Чайковский или Бертман?
№ 5 (17), май 2000
Опера Чайковского «Мазепа» на сцене Геликона была решена в стиле «модерн», как, впрочем, и остальные постановки этого театра. Поиски нового в театральном искусстве, его обновление, порой, приводят к потрясающим концепциям и глубокому пониманию идеи автора. Но иногда индивидуальность постановщика переходит границы вкуса, деликатного отношения к произведению искусства, пиетета к его автору.
Художественная манера, стиль режиссера-постановщика Геликона опирается на эстетику театра представления, театра показа. В начале 20-го века немецкий драматург Брехт открыл миру «новый» театр, концептуализм которого раскрывался благодаря отстраненному показу происходящего на сцене. Бертмановская постановка «Мазепы» – это зрелищное представление, полное символических элементов, аллюзий на современные события и идеи, с типичной для театра Брехта дифференциацией всех элементов изначально синтетического целого. Музыка Петра Ильича звучит как бы сама по себе, а на сцене происходит действие в другом временнóм и пространственном измерении.
Кроме главных действующих лиц, «имидж» которых ориентирован на обобщенные типы людей советского периода (Мария – легкомысленная школьница-пионерка в коротеньком платьице, беленьких носочках, Кочубей – директор школы в костюме-тройке, мать – сухая «училка», Мазепа – почему-то в богатом «боярском» одеянии), в опере действуют, исполняют хоровые партии пионеры-школьники, а так же девушки и юноши, одетые под невест и женихов. Пионеры сидят за партами и учат уроки (жизни, надо полагать) с начала увертюры. Действующие лица то перевоплощаются в героев оперы Чайковского, то выходят из ее временнóго измерения, оставаясь в том же пространстве сцены и сами «смотрят» происходящее. Образуется два плана действия: музыкально-драматический и пантомимический. Кроме аллегорических фигур, в оперу Чайковского добавлены символические моменты: донос на Кочубея печатают на машинке пионеры (политический символ), а самого Кочубея убивает топором (!) его же дочь Мария, а «женихи» с «невестами» ей в этом помогают (как символ вины в смерти отца самой Марии).
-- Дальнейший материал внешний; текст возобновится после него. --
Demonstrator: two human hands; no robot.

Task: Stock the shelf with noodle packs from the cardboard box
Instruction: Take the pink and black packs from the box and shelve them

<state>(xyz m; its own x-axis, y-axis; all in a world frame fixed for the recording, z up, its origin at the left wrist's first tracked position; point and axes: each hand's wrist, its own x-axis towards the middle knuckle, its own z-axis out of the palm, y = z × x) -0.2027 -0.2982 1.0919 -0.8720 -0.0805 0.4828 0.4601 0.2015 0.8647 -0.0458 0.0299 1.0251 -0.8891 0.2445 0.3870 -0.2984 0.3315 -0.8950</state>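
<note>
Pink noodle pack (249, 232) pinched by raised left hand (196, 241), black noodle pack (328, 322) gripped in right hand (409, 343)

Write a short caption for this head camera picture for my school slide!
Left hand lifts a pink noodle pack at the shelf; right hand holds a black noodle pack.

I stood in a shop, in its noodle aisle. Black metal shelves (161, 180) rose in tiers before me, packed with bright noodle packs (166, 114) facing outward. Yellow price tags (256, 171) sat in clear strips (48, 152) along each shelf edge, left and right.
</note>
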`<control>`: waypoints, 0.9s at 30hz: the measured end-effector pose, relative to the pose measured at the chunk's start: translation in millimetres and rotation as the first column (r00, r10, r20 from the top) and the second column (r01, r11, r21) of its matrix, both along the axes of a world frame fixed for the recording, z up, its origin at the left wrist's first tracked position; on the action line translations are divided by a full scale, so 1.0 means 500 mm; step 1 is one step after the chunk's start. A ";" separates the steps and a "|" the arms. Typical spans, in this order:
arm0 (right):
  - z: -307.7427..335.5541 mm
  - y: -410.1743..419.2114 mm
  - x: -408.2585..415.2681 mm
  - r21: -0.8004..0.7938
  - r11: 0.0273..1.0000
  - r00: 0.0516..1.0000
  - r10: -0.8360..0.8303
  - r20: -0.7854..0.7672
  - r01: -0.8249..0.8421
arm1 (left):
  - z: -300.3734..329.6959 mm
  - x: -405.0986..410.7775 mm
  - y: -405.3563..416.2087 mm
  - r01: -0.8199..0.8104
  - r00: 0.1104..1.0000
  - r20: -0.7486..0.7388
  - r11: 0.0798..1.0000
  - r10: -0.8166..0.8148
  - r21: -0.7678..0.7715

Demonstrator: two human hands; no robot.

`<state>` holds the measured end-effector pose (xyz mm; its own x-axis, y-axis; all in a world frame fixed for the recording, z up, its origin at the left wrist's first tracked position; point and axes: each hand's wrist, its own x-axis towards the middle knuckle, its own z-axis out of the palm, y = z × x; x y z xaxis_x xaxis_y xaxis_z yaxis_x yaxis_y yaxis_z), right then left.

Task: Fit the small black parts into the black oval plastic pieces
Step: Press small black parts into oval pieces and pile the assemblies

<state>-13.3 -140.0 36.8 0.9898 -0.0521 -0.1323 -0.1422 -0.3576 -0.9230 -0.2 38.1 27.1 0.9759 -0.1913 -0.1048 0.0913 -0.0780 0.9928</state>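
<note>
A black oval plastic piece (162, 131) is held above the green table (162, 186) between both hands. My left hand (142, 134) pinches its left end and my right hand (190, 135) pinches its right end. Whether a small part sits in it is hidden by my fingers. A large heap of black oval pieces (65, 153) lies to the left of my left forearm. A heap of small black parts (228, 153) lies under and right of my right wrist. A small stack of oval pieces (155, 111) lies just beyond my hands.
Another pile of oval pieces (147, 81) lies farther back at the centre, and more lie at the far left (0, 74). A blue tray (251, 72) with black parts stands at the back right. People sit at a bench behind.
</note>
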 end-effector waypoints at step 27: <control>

Но прислушайтесь к музыке русского композитора: подразумевает ли она такое идейно-художественное сценическое решение, выдержит ли она такую дополнительную зрелищную и смысловую нагрузку?
Бертман использовал оперу Чайковского как материал для своей концепции, но этот музыкальный материал никак не вписывается в эстетику театра представления. Конечно, опера «Мазепа», по сравнению с «Онегиным», «Пиковой дамой», в жанрово-композиционном отношении более традиционна и выдержана в духе европейской лирико-драматической оперы 19-го века. Чайковский изменил некоторые факты истории для более выразительного показа драмы Марии и трагических обстоятельств ее судьбы (в реальности доносчиком оказался Кочубей, гетман Украины Мазепа был «благородным героем» истории, а Мария очень остро переживала разлад с отцом и «разрывалась» между Мазепой и Кочубеем). Традиционная на первый взгляд музыка оперы отличается необычайной эмоциональной выразительностью, чувствительностью, психологической утонченностью, на всем протяжении в ней сохраняется предчувствие трагедии. А на сцене «сталкиваются» разные временные плоскости, разные культурные смыслы, разрушающие музыкальную семантику, причем порой все это приобретает комический, саркастический оттенок (например, «ария мести» Андрея, держащего оранжевый пластмассовый игрушечный пистолетик).
Конечно, актерское и музыкальное исполнение заслуживает всяческих похвал, хотя в оркестре иногда возникали «диссонирующие призвуки» типа нечаянно задетой струны или продуваемой, почему-то во время паузы, трубы (близкое расположение зрителей рядом со зрителями обязывает). Все сценические элементы спектакля направлены на предельную выразительность и символичность, а музыка Чайковского при этом остается зыбким, призрачным фоном для броской постановки. И это музыка Чайковского – тонкая материя, требующая аккуратного обращения и глубокого понимания!
«Геликон-опера» – это театр режиссерский, экспериментальный, целью которого стало переосмысление и осовременивание всего. Но, если, к примеру, «Золотой петушок» Римского-Корсакова своими смысловыми и композиционными особенностями восходит к эстетике сатирического, гротескового музыкального театра 20-го века, и его эффектное сценическое решение убедительно, то «Мазепа», находящаяся в русле традиций века 19-го, искажается под воздействием новой современной трактовки недопустимо жестоко.